What to work on
In your copy, drop the images and return each record exactly as it stands.

Data section
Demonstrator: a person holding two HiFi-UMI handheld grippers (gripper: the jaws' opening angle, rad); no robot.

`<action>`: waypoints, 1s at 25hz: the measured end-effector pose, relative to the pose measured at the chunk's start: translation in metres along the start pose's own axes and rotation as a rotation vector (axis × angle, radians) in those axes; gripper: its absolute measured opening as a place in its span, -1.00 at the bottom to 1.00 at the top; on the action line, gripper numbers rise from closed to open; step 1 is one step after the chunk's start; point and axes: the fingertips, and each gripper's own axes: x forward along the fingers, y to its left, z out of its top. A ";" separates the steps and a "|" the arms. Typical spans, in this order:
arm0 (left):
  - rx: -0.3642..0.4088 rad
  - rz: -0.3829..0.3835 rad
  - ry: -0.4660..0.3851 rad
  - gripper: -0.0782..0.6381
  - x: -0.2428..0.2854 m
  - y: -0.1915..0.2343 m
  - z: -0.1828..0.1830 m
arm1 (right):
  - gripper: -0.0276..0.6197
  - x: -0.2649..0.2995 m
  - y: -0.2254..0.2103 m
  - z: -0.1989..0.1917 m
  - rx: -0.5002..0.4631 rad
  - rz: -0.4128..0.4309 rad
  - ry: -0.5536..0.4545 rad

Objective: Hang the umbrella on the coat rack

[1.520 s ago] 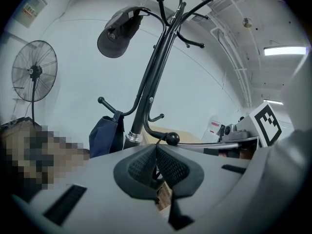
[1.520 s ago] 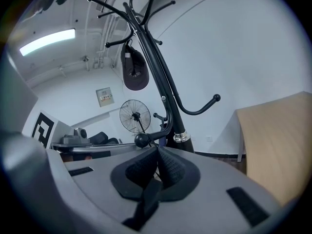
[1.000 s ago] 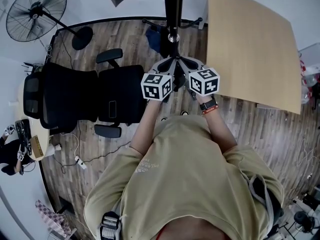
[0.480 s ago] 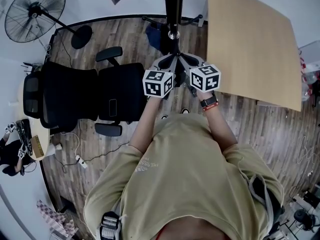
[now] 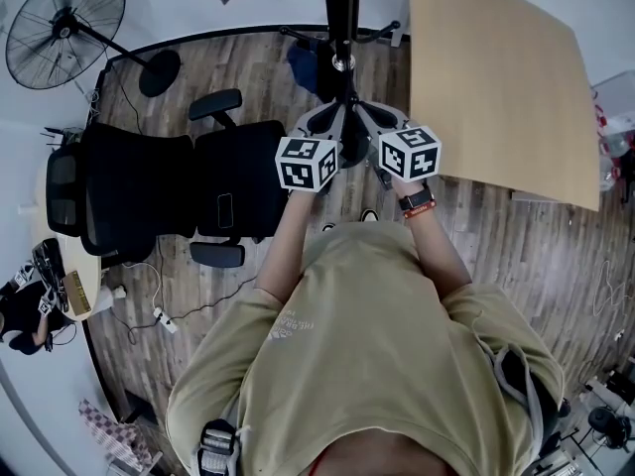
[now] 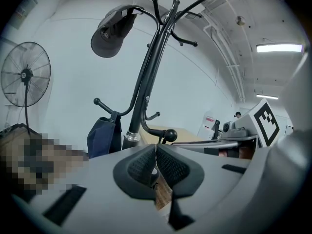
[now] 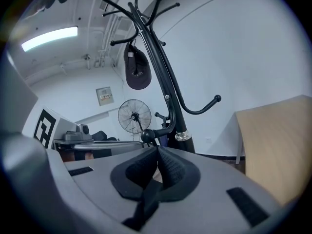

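Note:
The black coat rack (image 5: 342, 13) stands just ahead of me, its pole (image 6: 146, 89) rising to curved hooks. A dark blue folded thing (image 6: 103, 134), apparently the umbrella, hangs from a low hook on the rack's left side and shows as a blue patch (image 5: 304, 71) by the base. My left gripper (image 6: 156, 152) is shut, pads together with nothing between them. My right gripper (image 7: 158, 152) is shut and empty too. Both are held side by side close to the rack's lower pole, and their marker cubes (image 5: 308, 164) (image 5: 410, 154) are almost level.
A dark cap (image 6: 113, 29) hangs from an upper hook. A black office chair (image 5: 169, 191) stands to my left, and a standing fan (image 5: 64, 23) is at the far left. A large wooden tabletop (image 5: 496, 77) is on the right. Cables lie on the wood floor (image 5: 149, 310).
Both grippers have edged slightly forward toward the rack, and the left cube has drifted a little left. Both stay shut and empty.

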 end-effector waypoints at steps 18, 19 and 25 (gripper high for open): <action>0.064 0.081 -0.138 -0.71 -0.049 -0.005 0.029 | -0.87 -0.043 0.016 0.034 -0.089 -0.157 -0.161; 0.079 0.082 -0.148 -0.71 -0.052 -0.007 0.031 | -0.87 -0.047 0.018 0.036 -0.101 -0.169 -0.176; 0.122 0.121 -0.256 -0.71 -0.071 -0.009 0.049 | -0.87 -0.065 0.024 0.048 -0.142 -0.219 -0.255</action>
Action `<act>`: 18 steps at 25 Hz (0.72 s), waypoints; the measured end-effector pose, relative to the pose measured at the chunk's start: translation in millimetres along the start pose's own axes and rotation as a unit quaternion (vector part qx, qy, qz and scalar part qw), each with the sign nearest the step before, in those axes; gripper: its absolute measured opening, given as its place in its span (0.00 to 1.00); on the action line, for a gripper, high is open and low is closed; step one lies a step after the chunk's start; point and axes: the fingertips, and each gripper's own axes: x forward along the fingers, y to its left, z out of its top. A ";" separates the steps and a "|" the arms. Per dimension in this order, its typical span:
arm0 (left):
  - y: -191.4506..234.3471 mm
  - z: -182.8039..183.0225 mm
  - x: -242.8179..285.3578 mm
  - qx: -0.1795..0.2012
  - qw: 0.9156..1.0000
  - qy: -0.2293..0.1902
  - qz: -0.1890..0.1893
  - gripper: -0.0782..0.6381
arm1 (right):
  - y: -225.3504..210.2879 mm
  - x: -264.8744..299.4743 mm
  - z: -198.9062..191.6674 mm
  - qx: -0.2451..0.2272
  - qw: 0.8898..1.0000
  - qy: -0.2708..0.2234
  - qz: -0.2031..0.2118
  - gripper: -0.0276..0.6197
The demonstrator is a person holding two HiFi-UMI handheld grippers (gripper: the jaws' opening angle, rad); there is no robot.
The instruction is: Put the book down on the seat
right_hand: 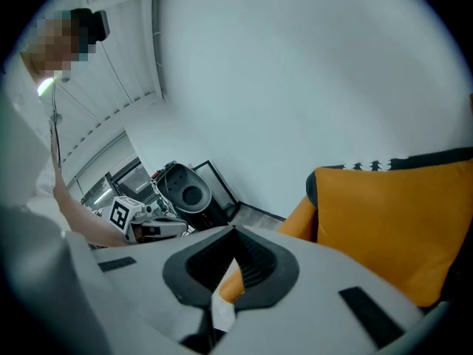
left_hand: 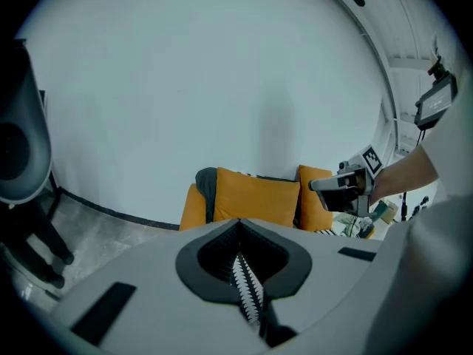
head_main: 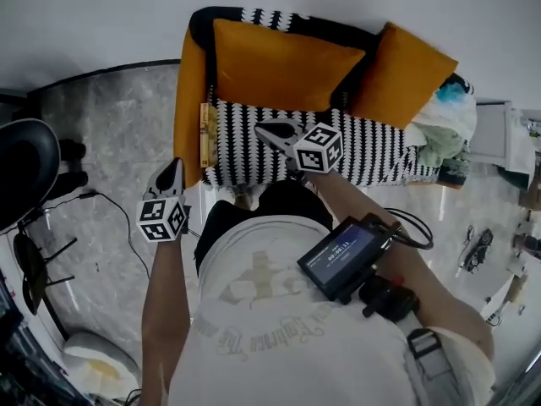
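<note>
An armchair with a black-and-white zigzag seat (head_main: pixel 372 146) and two orange cushions (head_main: pixel 279 66) stands in front of me. A thin yellowish book (head_main: pixel 205 135) rests on edge at the seat's left side, against the orange armrest. My left gripper (head_main: pixel 174 166) hovers over the floor just left of the armchair, shut and with nothing in it; no part of it touches the book. My right gripper (head_main: pixel 264 129) hangs above the seat's middle, its jaws together and nothing between them. The left gripper view shows the armchair (left_hand: pixel 251 198) and the right gripper (left_hand: pixel 319 186) beyond closed jaws.
A black round chair (head_main: pixel 25 167) stands on the marble floor at left, with a cable (head_main: pixel 118 218) trailing near it. Crumpled cloths (head_main: pixel 444 129) and small clutter lie right of the armchair. A screen device (head_main: pixel 342 256) hangs on the person's chest.
</note>
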 end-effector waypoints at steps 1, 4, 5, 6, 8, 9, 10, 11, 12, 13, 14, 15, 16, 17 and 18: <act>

Solution to this exercise
Demonstrator: a person holding two HiFi-UMI handheld grippers (gripper: the jaws' opening angle, rad); no robot.

`<action>`: waypoints, 1s at 25hz: the measured end-effector pose, relative to the pose measured at the chunk's start: translation in metres along the start pose's own axes and rotation as a rotation vector (axis × angle, radians) in those axes; gripper: its absolute measured opening as a place in its span, -1.00 at the bottom to 1.00 at the top; on the action line, gripper numbers rise from closed to open; step 1 is one step after the chunk's start; point and axes: the fingertips, and each gripper's own axes: x forward along the fingers, y to its left, z out of its top. A ";" separates the steps and a "|" the arms. Typical spans, in this order:
arm0 (left):
  - rx: -0.3642..0.4088 rad
  - rz: -0.3829..0.3835 rad
  - ry: -0.4660..0.3851 rad
  - gripper: -0.0782..0.6381
  - x: -0.2428..0.2854 m
  - y: -0.1915..0.2343 m
  - z: -0.1828..0.1830 m
arm1 (right):
  - gripper: -0.0276..0.6197
  - x: -0.2649..0.2995 m
  - y: -0.2254..0.2103 m
  - z: -0.1989..0.1917 m
  - rx: -0.5002..0.4631 rad
  - rz: -0.4128..0.4309 rad
  - ry: -0.5536..0.4545 rad

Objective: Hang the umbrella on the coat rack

[1.520 s ago] 
[1.520 s ago] 
[1.000 s ago] 
[0.480 s ago] 
[now] 
[now] 
[now] 

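Note:
The black coat rack (image 5: 342, 13) stands just ahead of me, its pole (image 6: 146, 89) rising to curved hooks. A dark blue folded thing (image 6: 103, 134), apparently the umbrella, hangs from a low hook on the rack's left side and shows as a blue patch (image 5: 304, 71) by the base. My left gripper (image 6: 156, 152) is shut, pads together with nothing between them. My right gripper (image 7: 158, 152) is shut and empty too. Both are held side by side close to the rack's lower pole, and their marker cubes (image 5: 308, 164) (image 5: 410, 154) are almost level.
A dark cap (image 6: 113, 29) hangs from an upper hook. A black office chair (image 5: 169, 191) stands to my left, and a standing fan (image 5: 64, 23) is at the far left. A large wooden tabletop (image 5: 496, 77) is on the right. Cables lie on the wood floor (image 5: 149, 310).
Both grippers have edged slightly forward toward the rack, and the left cube has drifted a little left. Both stay shut and empty.
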
 end-effector waypoints at steps 18, 19 and 25 (gripper high for open): <action>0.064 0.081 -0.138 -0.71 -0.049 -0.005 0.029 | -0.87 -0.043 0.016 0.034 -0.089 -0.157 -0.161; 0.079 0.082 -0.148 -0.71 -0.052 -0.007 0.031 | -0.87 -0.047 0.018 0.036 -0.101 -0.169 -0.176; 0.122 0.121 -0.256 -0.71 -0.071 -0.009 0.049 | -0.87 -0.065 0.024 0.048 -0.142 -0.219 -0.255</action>
Action `<act>`: 18 steps at 25 Hz (0.72 s), waypoints; the measured end-effector pose, relative to the pose measured at the chunk's start: translation in millimetres along the start pose's own axes and rotation as a unit quaternion (vector part qx, qy, qz and scalar part qw), each with the sign nearest the step before, in those axes; gripper: its absolute measured opening, given as its place in its span (0.00 to 1.00); on the action line, for a gripper, high is open and low is closed; step one lies a step after the chunk's start; point and axes: the fingertips, and each gripper's own axes: x forward along the fingers, y to its left, z out of its top. A ";" separates the steps and a "|" the arms. Per dimension in this order, its typical span:
arm0 (left):
  - y: -191.4506..234.3471 mm
  - z: -182.8039..183.0225 mm
  - x: -242.8179..285.3578 mm
  - qx: -0.1795..0.2012
  - qw: 0.9156..1.0000
  - qy: -0.2293..0.1902
  - qz: -0.1890..0.1893
  - gripper: -0.0782..0.6381
arm1 (right):
  - y: -225.3504..210.2879 mm
  - x: -264.8744..299.4743 mm
  - z: -198.9062..191.6674 mm
  - qx: -0.2451..0.2272
  - qw: 0.8898..1.0000
  - qy: -0.2708..0.2234
  - qz: -0.2031..0.2118
  - gripper: -0.0276..0.6197
The demonstrator is a person holding two HiFi-UMI handheld grippers (gripper: the jaws' opening angle, rad); there is no robot.
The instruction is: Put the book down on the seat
right_hand: 
left_hand: 
head_main: 
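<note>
An armchair with a black-and-white zigzag seat (head_main: pixel 372 146) and two orange cushions (head_main: pixel 279 66) stands in front of me. A thin yellowish book (head_main: pixel 205 135) rests on edge at the seat's left side, against the orange armrest. My left gripper (head_main: pixel 174 166) hovers over the floor just left of the armchair, shut and with nothing in it; no part of it touches the book. My right gripper (head_main: pixel 264 129) hangs above the seat's middle, its jaws together and nothing between them. The left gripper view shows the armchair (left_hand: pixel 251 198) and the right gripper (left_hand: pixel 319 186) beyond closed jaws.
A black round chair (head_main: pixel 25 167) stands on the marble floor at left, with a cable (head_main: pixel 118 218) trailing near it. Crumpled cloths (head_main: pixel 444 129) and small clutter lie right of the armchair. A screen device (head_main: pixel 342 256) hangs on the person's chest.
</note>
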 end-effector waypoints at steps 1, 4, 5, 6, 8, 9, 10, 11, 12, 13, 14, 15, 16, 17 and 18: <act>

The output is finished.